Filter water = 115 nanosieverts per hour

       The Chinese are committed to a new fleet of nuclear fission reactors. They are also putting money into a variety of other energy sources including nuclear fusion. Their Experimental Advanced Superconducting Tokamak (EAST) began operations in 2006 at the Hefei Institutes of Physical Science of the Chinese Academy of Sciences (CASHIPS). It is classified as an “open test facility” for carrying out steady-state operations and other research related to the ITEM project being developed in France. Both Chinese and scientists from other countries are able to the EAST.
       EAST us a tokamak reactor. It contains a metal torus or donut shaped chamber. Air is pumped out until the torus contains what is called a “hard” vacuum. Hydrogen atoms are injected into the torus and heat by a variety of different methods. The resulting plasma is compressed with very strong superconducting magnets. The super-heated plasma is so hot and dense that it is similar to conditions found in the Sun.  Some of the hydrogen atom fuse together, releasing huge amounts of energy. The ultimate goal of fusion research is to create a reator that is self-sustaining. This means that more energy is generated by the reactor than is fed into the reactor to create nuclear fusion.

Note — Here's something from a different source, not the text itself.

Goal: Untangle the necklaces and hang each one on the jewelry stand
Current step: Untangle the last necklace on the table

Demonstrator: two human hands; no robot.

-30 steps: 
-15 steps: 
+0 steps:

       It has just been announced that EAST has produced record temperatures and densitites for about ten second. Four different methods of heating the hydrogen plasma were used to generate core temperatures of one hundred million degrees Celsius which is six times hotter than the interior of the sun. The ions and electrons in the plasma were oscillated by a process called lower hybrid heating. A static magnetic field and a high-frequency field were applied which is referred to as electron cyclotron wave heating. A cyclotron was used to accelerate the ions in the plasma. This process is called ion cyclotron resonance. And, finally, neutral particles were accelerated and injected into the plasmas for what is known as neutral beam ion heating.
       The purpose of this experiment was to study how to maintain plasma stability and equibrium, how to confine it and moving it through the tokamak, and to find out exactly how the energetic particles interact with the physical wall of the torus. EAST has also been used to demonstrate how to utilize radio frequency wave-dominant heating. Maintaining high levels of plasma confinement with a high degree of purity is a research goal. EAST researchers also study magnetohydrodynamic stability as well as how to expel exhaust heat with a water-cooled tungsten divertor.
     EAST is being used to study methods for maintaining electron tempoeratures of over one hundred million degrees over long periods of time. It is dedicated to aiding in the development of advanced tokamak reactors such as the International Thermonuclear Experimental Reactor (ITER) being built in France, the Chinese Fusion Engineering Test Reactor (CFETR), and the proposed DEMO (DEMOnstration Power Station).
       While the recent breakthroughs with the EAST tokamak are impressive, much work remains to be done to achieve commercial nuclear fusion. In addition to the tokamak approach, there are at least a dozen different companies and teams working on alternative approaches to fusion.